When you develop an application, your first choice for a database is often a relational database like Postgres, MySQL, or NoSQL databases like MongoDB. You can’t go wrong with any of these traditional databases for software development; they’re great general-purpose relational databases with huge communities and some excellent features (e.g., transactions) that make developers’ lives easier.
But there comes a point when things start to slow down. So you read a few blog posts, scan some docs, browse some dev forums, and spend hours tuning and improving queries, database config, etc. This does improve things temporarily, but eventually, you hit a wall. What you really need is a columnar database.
If you cut your backend teeth on row-oriented databases like Postgres or MySQL, it’d be understandable if you thought that most applications should be built on these or similar databases; the row-oriented, online transactional processing (OLTP) approach lends itself well to most app development that’s happened over the last decade.
But then you realize there are other databases out there focused specifically on real-time analytical use cases with lots of data and complex queries. Newcomers like ClickHouse, Pinot, and Druid (all open source RDBMS) respond to a new class of problem: The need to develop applications over big data with analytical queries that were previously confined only to data warehouses like Snowflake, BigQuery, or Amazon Redshift and the business intelligence tools they often feed. These online analytical processing (OLAP) data stores are optimized for fast writes and fast reads over big data.
To use a metaphor: if you want to find 3 specific trees in a massive forest, row-oriented OLTP is great. But if you want to count all the trees? That’s where column-oriented OLAP comes in.

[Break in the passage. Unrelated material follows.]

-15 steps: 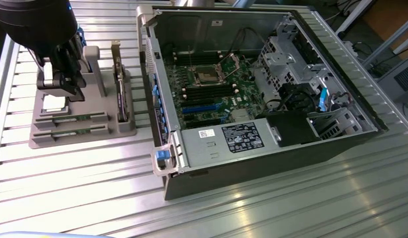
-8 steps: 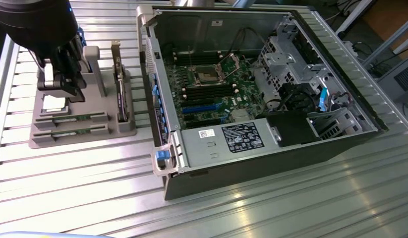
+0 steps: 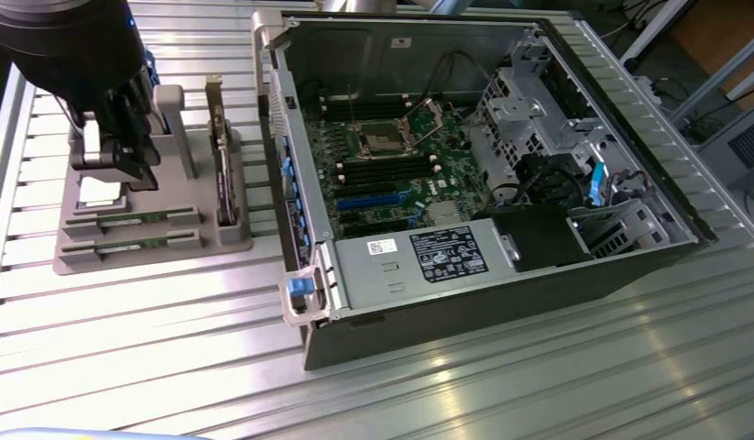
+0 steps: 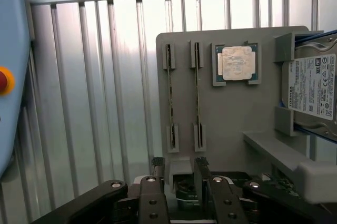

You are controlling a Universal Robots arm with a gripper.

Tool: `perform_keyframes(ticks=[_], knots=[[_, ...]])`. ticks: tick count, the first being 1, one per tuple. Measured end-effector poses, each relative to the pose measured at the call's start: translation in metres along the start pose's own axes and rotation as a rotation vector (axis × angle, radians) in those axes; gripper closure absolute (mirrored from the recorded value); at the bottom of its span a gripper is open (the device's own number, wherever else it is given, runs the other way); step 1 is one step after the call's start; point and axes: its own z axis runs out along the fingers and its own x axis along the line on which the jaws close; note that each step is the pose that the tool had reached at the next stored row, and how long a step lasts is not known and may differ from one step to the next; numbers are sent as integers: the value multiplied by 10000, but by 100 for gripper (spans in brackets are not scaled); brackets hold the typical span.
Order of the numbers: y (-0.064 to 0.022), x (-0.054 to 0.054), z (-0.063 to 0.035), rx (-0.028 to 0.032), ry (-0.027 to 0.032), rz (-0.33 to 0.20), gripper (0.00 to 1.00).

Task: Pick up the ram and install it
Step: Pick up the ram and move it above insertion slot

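- Claw [image 3: 114, 170] [image 4: 179, 174] hangs over grey holder [image 3: 157, 252] [image 4: 231, 113], fingers spread, nothing between them.
- Holder sits on tabletop [image 3: 169, 348] [image 4: 95, 103], by its edge on the exterior view's left.
- One ram stick [image 4: 169, 97] and other ram stick [image 4: 197, 97] stand on edge in the holder's slots, side by side, apart from the claw; neither is picked.
- Processor chip [image 4: 236, 62] lies flat in its own pocket just beside the sticks.
- Hard drive [image 3: 224, 179] [image 4: 313, 89] stands upright in the holder, on the side toward the computer case [image 3: 377, 55].
- Case lies open mid-tabletop, motherboard [image 3: 401, 165] exposed.
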Motion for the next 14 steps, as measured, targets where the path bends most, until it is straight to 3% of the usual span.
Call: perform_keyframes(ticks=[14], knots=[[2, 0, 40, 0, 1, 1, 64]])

When you discover column-oriented databases, all of a sudden your general-purpose database doesn’t feel so “general-purpose” anymore. And you realize that maybe row-based databases like Postgres and MySQL or document databases like MongoDB aren’t the databases you’re looking for to tackle your next project.
Tinybird is a real-time, columnar database with a built-in API layer that’s perfect for building applications over analytical queries: You can ingest lots of data into a columnar database, query it with SQL, and instantly publish your analytical queries as APIs with which to build your applications.
Why choose a columnar database?
Why can't every database management system (DBMS) be good for both transactional and analytical workloads? The answer is basic physics. Hardware has hard limits, and you have to configure it one way for transactional use cases, and another way for analytical ones.
More specifically, it has to do with how data is physically stored and processed. Column-oriented databases like ClickHouse and Tinybird, for example, store data in a columnar fashion; all the values in a column store live together on disk. In row-oriented, OLTP databases, the data is stored by row, so all the values in a row stay together.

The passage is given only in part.